Et souvent, lorsque le projet est terminé, je ressens cette satisfaction particulière du créateur. Celle qui consiste à regarder une page s’animer, sa mise en page, une fonctionnalité répondre parfaitement, une interface prendre vie. Pendant quelques instants, je redeviens le gamin qui découvrait Internet avec des étoiles dans les yeux.

Quand le numérique n’émerveille plus

Puis vient le moment où je montre mon œuvre. Et là, généralement, la réaction ressemble à :

– Ah, c’est bien.

Trois mots. Des semaines de travail résumées en trois mots.

Je ne cherche pas spécialement les applaudissements. Les clients paient, les utilisateurs utilisent, les statistiques montent parfois. Objectivement, tout va bien. Pourtant, il manque quelque chose : l’étonnement.

Je crois que nous sommes devenus blasés du numérique.

Il fut un temps où un site web impressionnait. Une animation faisait lever les sourcils. Une fonctionnalité innovante suscitait la curiosité. Aujourd’hui, tout semble acquis. Les applications doivent être fluides, les interfaces élégantes, les services instantanés. C’est devenu la norme.

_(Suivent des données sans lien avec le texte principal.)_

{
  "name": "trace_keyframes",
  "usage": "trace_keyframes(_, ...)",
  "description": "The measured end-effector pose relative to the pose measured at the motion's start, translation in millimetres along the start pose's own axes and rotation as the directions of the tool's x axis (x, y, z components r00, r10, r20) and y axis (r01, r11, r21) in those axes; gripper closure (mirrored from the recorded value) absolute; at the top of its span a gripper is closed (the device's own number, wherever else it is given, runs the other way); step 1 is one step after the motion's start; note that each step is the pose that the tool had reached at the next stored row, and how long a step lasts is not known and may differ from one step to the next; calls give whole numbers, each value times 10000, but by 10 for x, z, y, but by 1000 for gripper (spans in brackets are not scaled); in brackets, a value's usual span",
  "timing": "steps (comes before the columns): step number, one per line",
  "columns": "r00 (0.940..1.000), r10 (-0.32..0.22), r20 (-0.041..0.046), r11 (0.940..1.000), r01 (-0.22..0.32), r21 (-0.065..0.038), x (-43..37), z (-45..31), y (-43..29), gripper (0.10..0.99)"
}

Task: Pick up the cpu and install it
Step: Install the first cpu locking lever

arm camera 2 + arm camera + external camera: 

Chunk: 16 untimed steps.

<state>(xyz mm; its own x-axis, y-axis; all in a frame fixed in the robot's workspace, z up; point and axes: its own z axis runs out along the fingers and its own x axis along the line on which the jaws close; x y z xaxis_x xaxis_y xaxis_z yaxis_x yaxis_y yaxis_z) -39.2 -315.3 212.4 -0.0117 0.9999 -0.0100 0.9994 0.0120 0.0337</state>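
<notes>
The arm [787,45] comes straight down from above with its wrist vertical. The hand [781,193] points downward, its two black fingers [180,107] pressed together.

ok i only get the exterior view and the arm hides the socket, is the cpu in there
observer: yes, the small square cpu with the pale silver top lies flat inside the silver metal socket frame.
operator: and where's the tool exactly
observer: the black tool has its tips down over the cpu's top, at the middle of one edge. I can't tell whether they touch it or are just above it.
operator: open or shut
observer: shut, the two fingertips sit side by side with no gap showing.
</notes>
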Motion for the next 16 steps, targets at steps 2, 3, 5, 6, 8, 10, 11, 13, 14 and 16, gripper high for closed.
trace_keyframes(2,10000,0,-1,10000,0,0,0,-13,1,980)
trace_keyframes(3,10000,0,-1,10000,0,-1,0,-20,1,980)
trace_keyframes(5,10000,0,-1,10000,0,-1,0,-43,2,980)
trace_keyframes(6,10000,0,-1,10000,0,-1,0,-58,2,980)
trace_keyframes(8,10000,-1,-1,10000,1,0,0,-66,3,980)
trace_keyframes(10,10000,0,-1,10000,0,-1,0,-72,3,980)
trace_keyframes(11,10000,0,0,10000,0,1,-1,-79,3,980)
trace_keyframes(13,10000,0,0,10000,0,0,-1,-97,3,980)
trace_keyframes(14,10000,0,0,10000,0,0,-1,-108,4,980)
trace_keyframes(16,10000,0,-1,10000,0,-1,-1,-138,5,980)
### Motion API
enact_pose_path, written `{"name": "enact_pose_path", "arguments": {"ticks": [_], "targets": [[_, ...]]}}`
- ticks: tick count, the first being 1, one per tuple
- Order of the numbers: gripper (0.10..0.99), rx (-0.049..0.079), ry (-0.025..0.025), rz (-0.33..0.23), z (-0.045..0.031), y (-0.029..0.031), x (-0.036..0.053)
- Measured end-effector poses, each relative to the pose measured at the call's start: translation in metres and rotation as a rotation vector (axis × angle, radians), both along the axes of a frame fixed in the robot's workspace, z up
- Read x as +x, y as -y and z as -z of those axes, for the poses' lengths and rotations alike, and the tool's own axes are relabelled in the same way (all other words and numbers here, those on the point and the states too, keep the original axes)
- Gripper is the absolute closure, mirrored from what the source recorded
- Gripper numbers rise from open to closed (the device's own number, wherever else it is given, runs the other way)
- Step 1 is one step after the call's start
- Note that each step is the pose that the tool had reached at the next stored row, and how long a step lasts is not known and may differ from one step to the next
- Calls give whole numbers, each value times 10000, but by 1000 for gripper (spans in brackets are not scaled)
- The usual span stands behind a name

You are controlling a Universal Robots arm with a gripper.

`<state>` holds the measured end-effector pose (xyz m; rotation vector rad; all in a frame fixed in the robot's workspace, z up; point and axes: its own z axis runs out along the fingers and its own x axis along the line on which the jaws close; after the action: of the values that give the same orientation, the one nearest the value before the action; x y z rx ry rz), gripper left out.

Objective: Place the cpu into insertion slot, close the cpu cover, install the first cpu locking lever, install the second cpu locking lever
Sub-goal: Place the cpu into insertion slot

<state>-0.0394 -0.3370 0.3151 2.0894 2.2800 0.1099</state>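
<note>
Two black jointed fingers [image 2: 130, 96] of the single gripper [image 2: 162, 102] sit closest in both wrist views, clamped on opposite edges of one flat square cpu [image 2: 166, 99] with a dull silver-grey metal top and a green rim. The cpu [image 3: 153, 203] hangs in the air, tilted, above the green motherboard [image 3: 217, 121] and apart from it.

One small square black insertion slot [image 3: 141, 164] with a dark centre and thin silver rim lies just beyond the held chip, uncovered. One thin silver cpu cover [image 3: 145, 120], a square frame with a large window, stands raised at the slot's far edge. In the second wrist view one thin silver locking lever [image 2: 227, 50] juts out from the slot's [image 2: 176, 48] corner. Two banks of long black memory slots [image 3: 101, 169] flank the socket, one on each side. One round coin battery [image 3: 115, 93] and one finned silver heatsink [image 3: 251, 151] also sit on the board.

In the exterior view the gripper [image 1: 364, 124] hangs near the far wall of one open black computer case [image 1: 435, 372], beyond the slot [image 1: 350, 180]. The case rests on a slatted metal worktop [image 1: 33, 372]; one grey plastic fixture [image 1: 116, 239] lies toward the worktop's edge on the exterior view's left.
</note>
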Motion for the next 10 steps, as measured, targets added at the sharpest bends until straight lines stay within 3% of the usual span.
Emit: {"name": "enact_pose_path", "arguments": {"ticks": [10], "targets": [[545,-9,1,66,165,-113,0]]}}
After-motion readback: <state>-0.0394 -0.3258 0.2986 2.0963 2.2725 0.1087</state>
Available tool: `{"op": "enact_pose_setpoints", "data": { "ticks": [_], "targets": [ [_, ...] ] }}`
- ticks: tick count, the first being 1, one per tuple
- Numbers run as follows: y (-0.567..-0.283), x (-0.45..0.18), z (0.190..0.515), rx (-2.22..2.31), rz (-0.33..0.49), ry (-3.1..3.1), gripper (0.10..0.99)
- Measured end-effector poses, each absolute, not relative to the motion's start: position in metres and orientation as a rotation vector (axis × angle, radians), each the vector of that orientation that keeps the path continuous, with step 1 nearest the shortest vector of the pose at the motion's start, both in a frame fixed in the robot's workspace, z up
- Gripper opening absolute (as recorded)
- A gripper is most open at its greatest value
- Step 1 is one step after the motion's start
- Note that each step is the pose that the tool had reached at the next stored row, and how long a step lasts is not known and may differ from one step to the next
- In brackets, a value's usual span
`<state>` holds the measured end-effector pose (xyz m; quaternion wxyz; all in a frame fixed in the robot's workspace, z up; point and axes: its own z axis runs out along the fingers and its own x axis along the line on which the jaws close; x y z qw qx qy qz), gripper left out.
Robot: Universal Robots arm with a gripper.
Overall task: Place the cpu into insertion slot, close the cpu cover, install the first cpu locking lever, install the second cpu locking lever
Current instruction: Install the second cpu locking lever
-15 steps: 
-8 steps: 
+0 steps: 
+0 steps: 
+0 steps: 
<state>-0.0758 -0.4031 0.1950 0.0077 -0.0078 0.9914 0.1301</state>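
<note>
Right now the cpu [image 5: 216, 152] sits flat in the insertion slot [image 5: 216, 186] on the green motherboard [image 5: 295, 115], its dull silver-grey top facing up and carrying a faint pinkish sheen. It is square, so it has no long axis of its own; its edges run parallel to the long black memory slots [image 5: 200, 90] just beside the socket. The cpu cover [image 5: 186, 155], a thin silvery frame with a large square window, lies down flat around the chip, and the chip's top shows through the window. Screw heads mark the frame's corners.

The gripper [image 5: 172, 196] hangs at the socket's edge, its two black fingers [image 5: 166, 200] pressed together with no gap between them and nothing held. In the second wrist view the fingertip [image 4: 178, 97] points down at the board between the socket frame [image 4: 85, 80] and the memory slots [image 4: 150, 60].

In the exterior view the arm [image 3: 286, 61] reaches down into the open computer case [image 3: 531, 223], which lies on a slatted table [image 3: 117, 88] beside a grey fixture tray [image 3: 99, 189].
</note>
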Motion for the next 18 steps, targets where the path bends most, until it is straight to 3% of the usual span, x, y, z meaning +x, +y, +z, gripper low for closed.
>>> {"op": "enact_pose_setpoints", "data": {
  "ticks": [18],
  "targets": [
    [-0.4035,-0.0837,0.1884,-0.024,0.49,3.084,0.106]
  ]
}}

Personne ne félicite son robinet parce que l’eau coule. Le numérique a subi le même sort : il fonctionne, donc c’est normal.

Paradoxalement, plus les technologies progressent, moins elles étonnent. Nous transportons dans nos poches une puissance informatique qui aurait semblé magique il y a vingt ans, et nous nous agaçons lorsqu’une page met trois secondes à charger.

Le problème n’est donc pas que mon travail manque de valeur. C’est peut-être simplement que le numérique a perdu son pouvoir de fascination.

Il est partout. Dans nos métiers, nos loisirs, nos achats, nos conversations, nos voitures, nos montres et même nos réfrigérateurs. À force d’omniprésence, il est devenu invisible.

Alors parfois, je ressens une forme de blues. Non pas celui du développeur épuisé par le code, mais celui de l’artisan dont les créations sont devenues tellement ordinaires aux yeux du public qu’elles ne suscitent plus de réaction.

La reconnaissance silencieuse du créateur

Heureusement, ce sentiment ne dure jamais très longtemps. Car au fond, je continue à aimer ce que je fais. J’aime résoudre des problèmes, imaginer des solutions, transformer une idée abstraite en quelque chose de concret. J’aime voir une page blanche devenir un projet vivant.

Et même si personne ne s’émerveille vraiment devant le résultat, moi, je connais le chemin parcouru. C’est peut-être cela, finalement, la reconnaissance la plus honnête : celle que l’on s’accorde à soi-même lorsqu’on regarde son travail et qu’on se dit simplement :

« Oui, ça, je l’ai fait. Et j’en suis fier. »

Quʼen pensez-vous ?

Publié par Georges Calvo

Probablement en train de coder, mais cela ne m'empêche pas d'écrire des articles intéressants !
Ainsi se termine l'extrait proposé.